Woh afsaana jise anjaam tak laana na ho mumkin, usse ek khoobsurat mod dekar chhodna hi achchha ..
I read this in the paper a few days back. It was quoted by the Chief Metropolitan Magistrate Vinod Yadav, when he closed a major chapter in the Bofors scam saga by discharging Italian businessmen, Ottavio Quattrocchi. I read it again today, as the facebook status of one of my friends. In a eerie coincidence, it now perfectly applies to me.
In the last two days, I have undergone a major transformation. My selfless attributes were my greatest pride. Now, a very selfish face stares at me each time I look into the mirror. Not more than a week ago, my very close friend from college was giving my a didactic lecture about how selfishness, in the contemporary context, had altered from being a vice to a virtue. I had hated her then and there for saying such a foolish thing. Today, I feel like a buffoon, for having been enraged at her. I have embraced those very selfish ideals. I gave up on a very, very essential part of my existence. I abandoned love, and along with it, I abandoned faith.
My life, my smile, my tears, my love--all of this had stemmed from a person. The bond I shared with him was beautiful. Not perfect, but beautiful. But every beautiful thing does not have to be eternal. In fact, most beautiful things, especially if we add a dimension of perfection to them, are more ephemeral than something unpleasant. So today, the bond stands broken. Broken, not shattered.
The bond has not shattered, but I have. It is today that I understand what a poet tried to convey when he spoke of silent shattering in some poem of my school English text books. I can totally feel it, understand it. I can today understand what it means to have your emotions burnt to smithereens. Understanding-it is not a gift I have received from many. Like many other good things in life, I have stopped hoping for it.

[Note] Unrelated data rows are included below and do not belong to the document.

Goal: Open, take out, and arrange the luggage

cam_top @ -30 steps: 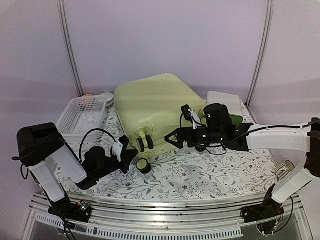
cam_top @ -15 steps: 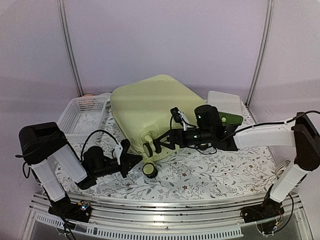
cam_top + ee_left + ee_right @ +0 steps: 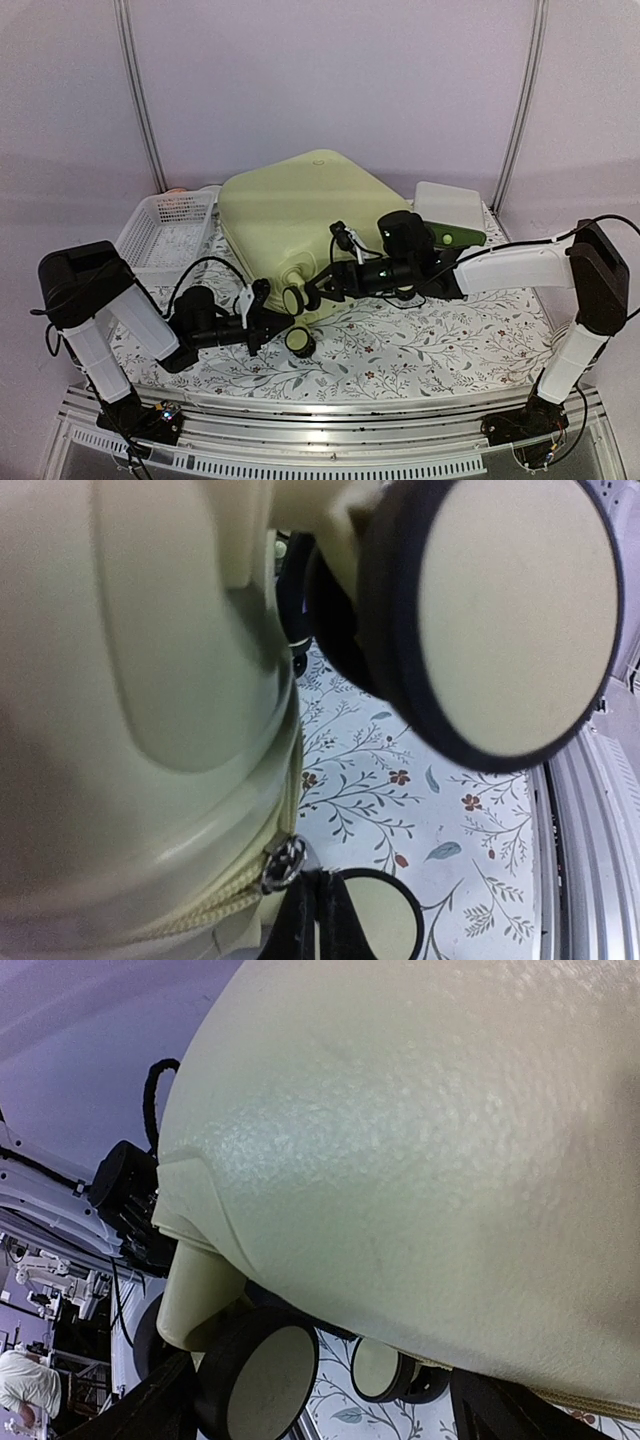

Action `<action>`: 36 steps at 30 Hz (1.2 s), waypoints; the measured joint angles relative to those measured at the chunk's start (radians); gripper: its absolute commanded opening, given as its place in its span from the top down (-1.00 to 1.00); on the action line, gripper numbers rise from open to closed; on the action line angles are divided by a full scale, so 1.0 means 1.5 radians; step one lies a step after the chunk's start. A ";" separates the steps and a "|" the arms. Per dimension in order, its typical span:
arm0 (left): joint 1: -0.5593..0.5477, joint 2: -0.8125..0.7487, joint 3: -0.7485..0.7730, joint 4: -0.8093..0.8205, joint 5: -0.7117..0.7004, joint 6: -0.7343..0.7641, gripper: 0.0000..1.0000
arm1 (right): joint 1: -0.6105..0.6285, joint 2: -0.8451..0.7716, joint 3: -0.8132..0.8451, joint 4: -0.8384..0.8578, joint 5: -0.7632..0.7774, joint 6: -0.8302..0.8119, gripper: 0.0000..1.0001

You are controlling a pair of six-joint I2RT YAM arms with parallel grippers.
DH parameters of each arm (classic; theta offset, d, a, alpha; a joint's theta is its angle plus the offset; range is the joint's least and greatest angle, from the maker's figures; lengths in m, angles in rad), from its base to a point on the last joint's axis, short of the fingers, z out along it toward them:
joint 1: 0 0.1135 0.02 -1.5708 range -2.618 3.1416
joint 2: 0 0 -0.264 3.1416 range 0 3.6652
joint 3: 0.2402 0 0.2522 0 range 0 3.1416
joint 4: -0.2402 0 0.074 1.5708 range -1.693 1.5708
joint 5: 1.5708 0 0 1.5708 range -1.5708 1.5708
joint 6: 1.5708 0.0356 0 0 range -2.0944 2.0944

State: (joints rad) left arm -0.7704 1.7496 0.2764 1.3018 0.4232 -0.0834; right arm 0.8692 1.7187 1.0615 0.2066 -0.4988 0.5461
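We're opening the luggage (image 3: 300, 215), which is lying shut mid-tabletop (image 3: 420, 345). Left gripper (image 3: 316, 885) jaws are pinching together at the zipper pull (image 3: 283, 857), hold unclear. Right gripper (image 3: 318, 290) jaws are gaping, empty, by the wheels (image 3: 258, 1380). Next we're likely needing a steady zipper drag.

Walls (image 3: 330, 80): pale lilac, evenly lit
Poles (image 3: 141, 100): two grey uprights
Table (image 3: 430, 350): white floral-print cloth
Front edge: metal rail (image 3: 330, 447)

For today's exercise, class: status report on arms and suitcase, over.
Left fingers shut by zipper pull. Right fingers open around suitcase corner. Suitcase closed. Nothing blocking.
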 measured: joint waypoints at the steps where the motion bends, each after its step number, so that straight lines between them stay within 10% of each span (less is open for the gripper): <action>1: -0.003 0.000 0.009 -0.010 0.002 0.006 1.00 | 0.000 0.003 0.003 -0.001 -0.004 0.001 -0.76; 14: -0.051 0.086 0.078 0.042 -0.043 0.005 0.98 | 0.001 0.005 -0.008 0.024 -0.013 0.011 -0.58; 18: -0.067 0.084 0.052 0.064 -0.069 -0.004 0.60 | 0.010 -0.026 -0.088 0.131 0.021 -0.002 -0.44; 36: -0.115 -0.138 -0.062 -0.013 -0.141 -0.040 0.35 | 0.038 -0.021 -0.293 0.414 0.116 -0.049 -0.42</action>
State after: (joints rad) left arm -0.9424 1.5421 0.1829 1.2823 0.2119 -0.1436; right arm 0.9257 1.6875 0.6212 0.8280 -0.3252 0.4721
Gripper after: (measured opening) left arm 0.324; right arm 0.685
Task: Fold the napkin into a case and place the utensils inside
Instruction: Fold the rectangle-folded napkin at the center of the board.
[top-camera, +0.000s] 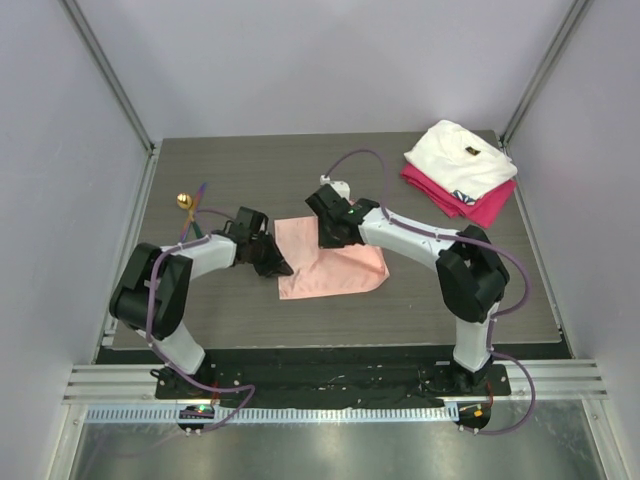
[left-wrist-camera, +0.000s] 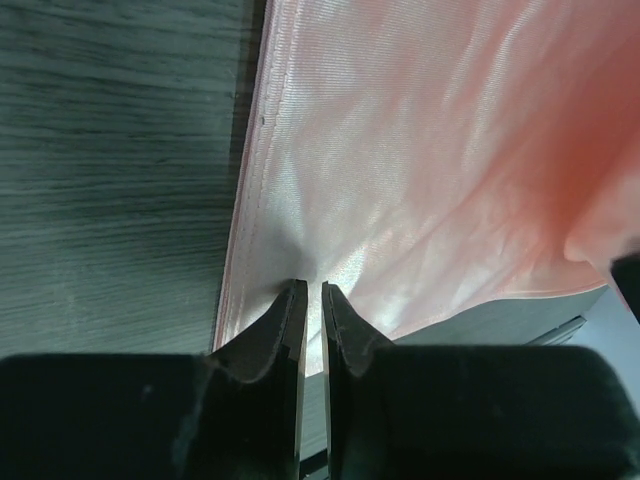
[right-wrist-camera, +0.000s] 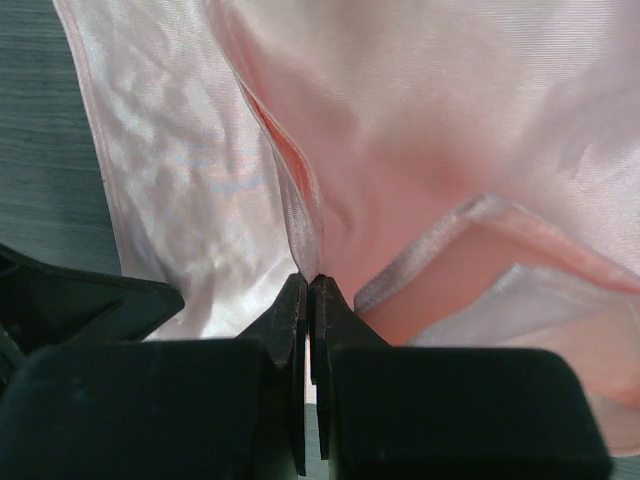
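Both claws are pinching the napkin (top-camera: 335, 268), lying centre of the table (top-camera: 240, 170): left gripper (left-wrist-camera: 311, 292) clamping its left hem, right gripper (right-wrist-camera: 307, 283) nipping a raised fold. Thin, slick cloth, it is looking floppy and slip-prone, so hems and corners are offering the surest hold.

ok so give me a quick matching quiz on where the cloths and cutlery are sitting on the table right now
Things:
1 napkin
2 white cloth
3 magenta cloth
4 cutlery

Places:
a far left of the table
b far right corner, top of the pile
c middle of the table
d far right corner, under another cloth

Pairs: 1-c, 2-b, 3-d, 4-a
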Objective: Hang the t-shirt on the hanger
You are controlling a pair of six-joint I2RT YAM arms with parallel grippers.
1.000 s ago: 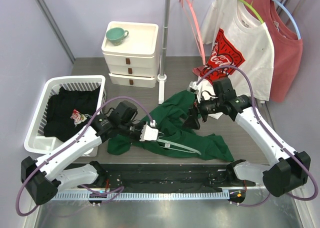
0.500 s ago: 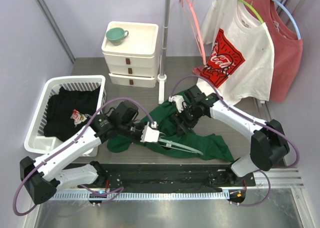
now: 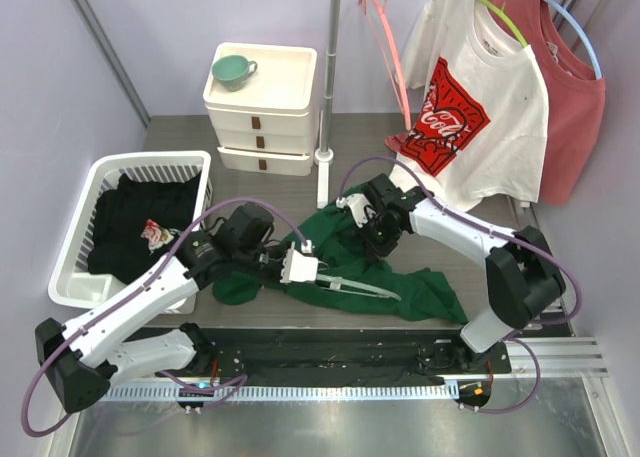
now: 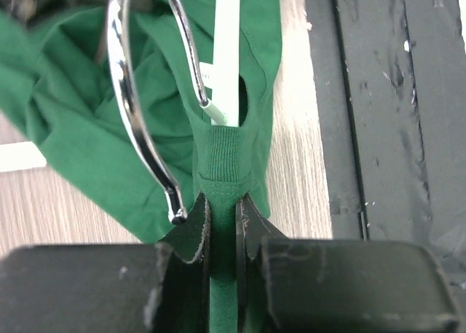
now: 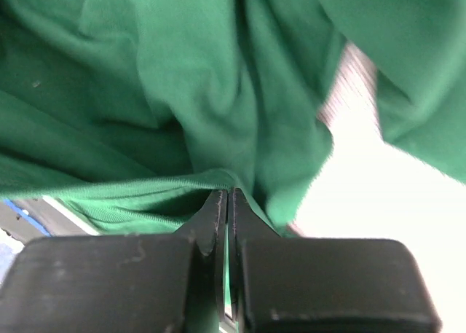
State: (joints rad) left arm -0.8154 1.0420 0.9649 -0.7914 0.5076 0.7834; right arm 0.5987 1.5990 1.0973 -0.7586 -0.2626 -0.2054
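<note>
The dark green t-shirt [image 3: 425,289] lies crumpled on the table between the arms. The hanger's pale bar [image 3: 362,289] runs through it, and its pale stem [image 4: 225,49] and silver hook [image 4: 135,107] show in the left wrist view. My left gripper [image 3: 318,277] [image 4: 223,202] is shut on the ribbed neck band of the t-shirt [image 4: 87,107], right below the hook. My right gripper [image 3: 377,240] [image 5: 227,196] is shut on a fold of the t-shirt [image 5: 189,78] near its upper edge. Most of the hanger is hidden under fabric.
A white basket [image 3: 75,239] of dark clothes stands at the left. Behind are white drawers [image 3: 262,112] with a green cup [image 3: 232,70] and the rack pole [image 3: 325,127]. A pink hanger [image 3: 385,52], a white printed shirt [image 3: 475,97] and a red shirt [image 3: 572,112] hang at back right.
My right arm swung left from the table's right side onto the t-shirt, and its gripper went from open to shut on the fabric. The left arm stayed put.
</note>
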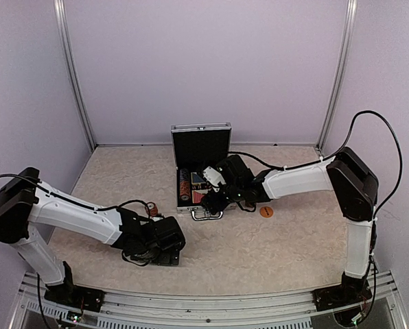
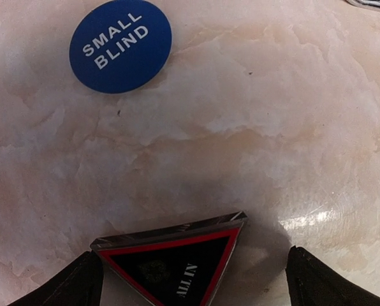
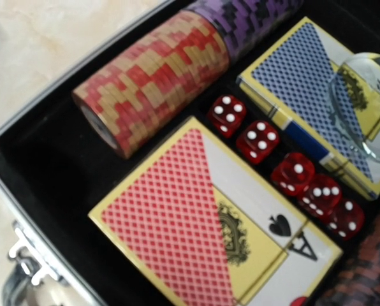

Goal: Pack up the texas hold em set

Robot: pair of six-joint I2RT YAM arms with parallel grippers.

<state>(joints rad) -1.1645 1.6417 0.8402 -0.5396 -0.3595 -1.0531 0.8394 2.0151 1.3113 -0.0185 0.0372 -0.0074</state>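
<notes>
Three pale lilac walls [image 1: 204, 68] box in a marbled beige table [image 1: 294, 240], with metal posts in the back corners. Over on the left, the left arm [image 1: 74, 216] lies low across the tabletop, elbow out, and the left gripper [image 1: 165, 241] points down near the front. From the wrist, its fingers [image 2: 69, 287] are spread wide and grasp nothing. The red-edged ALL IN triangle [image 2: 174, 268] lies flat on the table between them, with the blue SMALL BLIND button [image 2: 120, 46] well beyond it.

Now the right side: the right arm [image 1: 300, 179] folds in from its tall shoulder, and the right gripper [image 1: 215, 195] hangs over the open silver case [image 1: 201, 127], whose lid stands upright. Whether those jaws are parted or holding anything, I can't tell. Inside the black lining sit the red deck [image 3: 196, 217], the blue deck [image 3: 298, 89], a row of red dice [image 3: 285, 159] between them, and orange-red chips [image 3: 155, 80] beside purple chips [image 3: 247, 19]. An orange button [image 1: 265, 211] lies on the table just right of the case
</notes>
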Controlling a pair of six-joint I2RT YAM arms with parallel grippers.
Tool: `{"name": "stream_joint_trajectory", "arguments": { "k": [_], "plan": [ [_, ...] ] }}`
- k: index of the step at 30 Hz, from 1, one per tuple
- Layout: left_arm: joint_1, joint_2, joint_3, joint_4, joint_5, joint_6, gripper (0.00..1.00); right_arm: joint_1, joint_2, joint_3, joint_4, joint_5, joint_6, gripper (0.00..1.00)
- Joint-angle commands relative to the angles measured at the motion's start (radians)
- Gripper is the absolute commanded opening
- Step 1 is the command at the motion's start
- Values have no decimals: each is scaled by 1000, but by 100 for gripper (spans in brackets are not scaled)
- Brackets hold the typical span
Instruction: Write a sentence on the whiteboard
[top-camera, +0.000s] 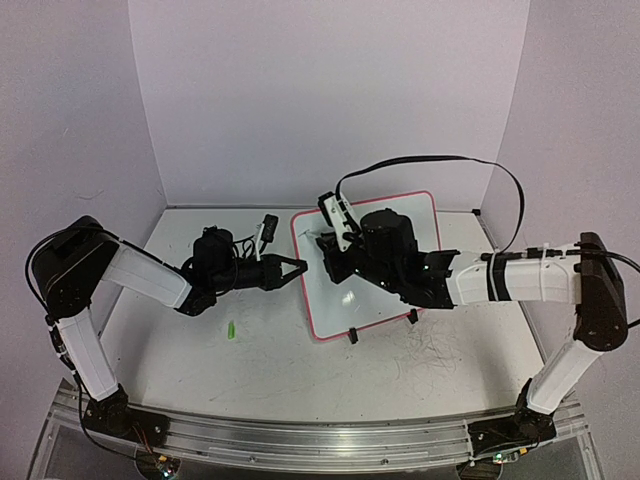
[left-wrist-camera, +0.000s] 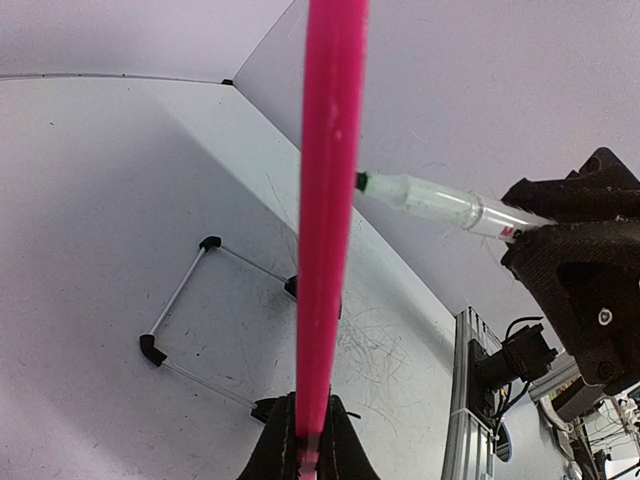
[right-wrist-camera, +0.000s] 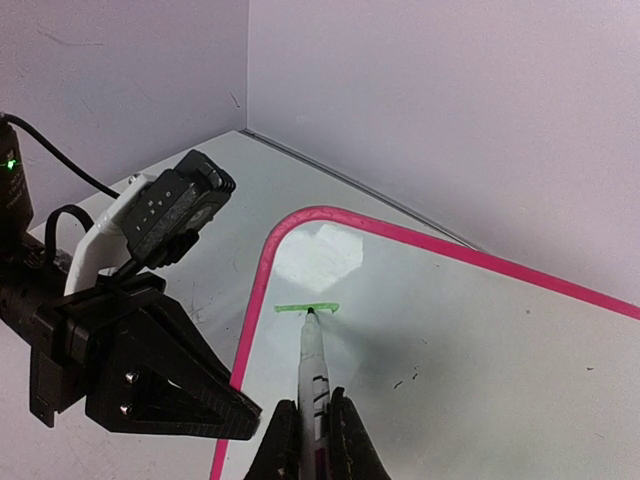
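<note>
At centre-right of the grey tabletop (top-camera: 300, 375), the whiteboard (top-camera: 335, 305) lies with its pink rim facing the arms and two black clip feet (top-camera: 352, 336) at its near edge. From the left, the left arm extends low and almost level across the table, forearm pointing right. The left gripper (top-camera: 292, 268) is pinched closed on the board's left rim; in the left wrist view the rim runs edge-on, straight up from between the fingers. From the right, the right arm reaches over the board, elbow raised at the right edge and wrist bent down above the board's upper-left part. The right gripper (right-wrist-camera: 312, 425) is clamped on a clear-barrelled marker (right-wrist-camera: 313, 370), which points away from the wrist. The marker's tip touches the white surface near the rounded upper-left corner. Of the sentence, only a short green stroke (right-wrist-camera: 307, 307) shows, just at the tip. A small green item (top-camera: 230, 330), too small to identify, lies on the table near the left forearm.
</note>
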Motion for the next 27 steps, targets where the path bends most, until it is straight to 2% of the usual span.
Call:
{"name": "stream_joint_trajectory", "arguments": {
  "k": [1, 27],
  "plan": [
    [3, -51, -9, 25, 21, -12, 0, -2, 21, 54, -9, 25, -3, 0],
    [3, -54, -5, 24, 23, -13, 0, -2, -23, -9, -60, 18, 42, 0]
  ]
}}
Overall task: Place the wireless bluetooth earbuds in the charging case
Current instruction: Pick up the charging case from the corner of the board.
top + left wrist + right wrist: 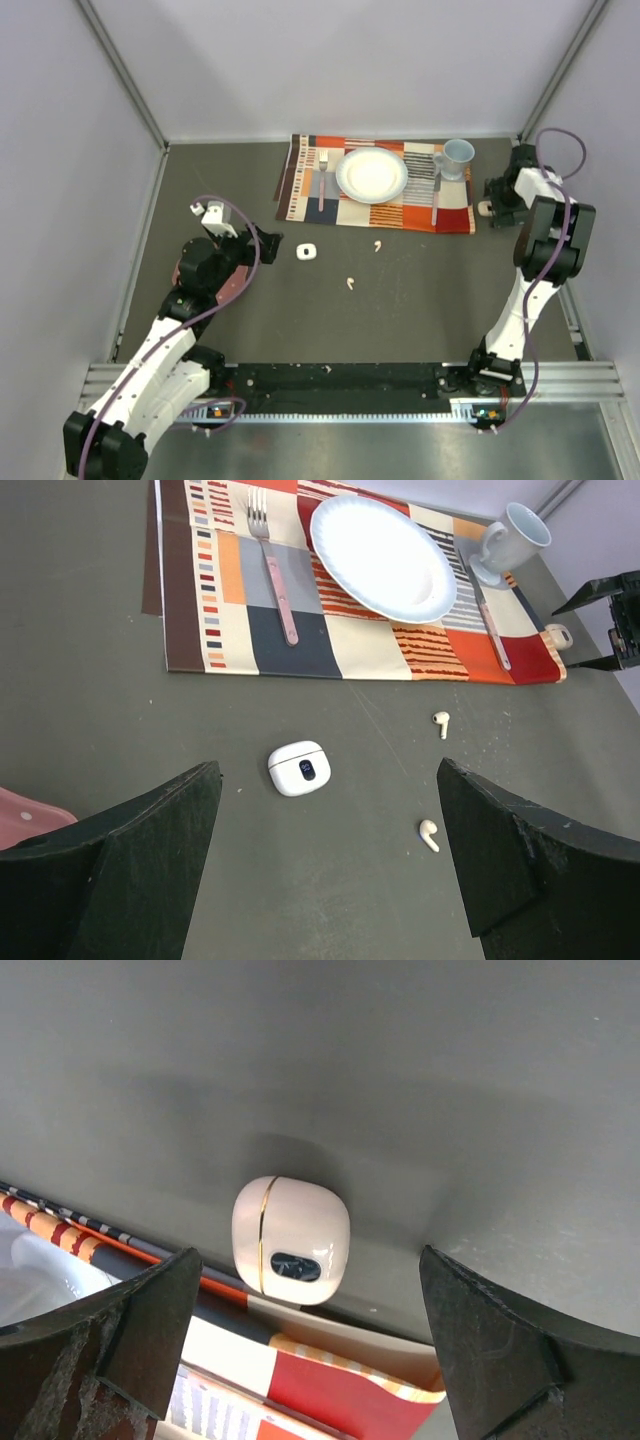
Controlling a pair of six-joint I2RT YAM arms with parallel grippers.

The height of irony in terms of what just transpired as perhaps the most epochal happening of my life is that what went against me was my sanity. Heart in shreds. Feelings down to ashes.
One good thing, however, remains. He remains. He lives. He breathes. As long as that happens, the miracle of my life stays alive. Faithless existence is senseless existence. The most crucial battle in my life is waiting to be won. Sans faith, it seems illogical to even start treading the path. I hope this time I receive cooperation. I hope to death that I don't fail this time. I know from where I'll draw strength. He knows from where I will draw strength.
And while I try hard to keep my faith breathing, I will have my off days. There will be days I will look to hold someone culpable. There will be days I would not want to exonerate anyone for the wrong that happened with me, assuming these are days I am bent upon proving that wrong did happen to me. There will be days I would want to shout and cry loud and call out for comfort. There will be days I will crouch in one corner of my room, shedding tears, waiting for the coveted perfection to return to my life. I will try to be brave, but I cannot be brave enough to rule out the possibility of any of the above happening.
My best expressions are written. When I feel a need to reconnect, I will do it via writing. I always wanted to write something special for him. I wanted to document for him, more than my love, my fears associated with our bond. I began doing it yesterday. To Have, To Hold, To Love is a new blog I started to exclusively stay connected to him. It shall be my new address, whenever I am in distress.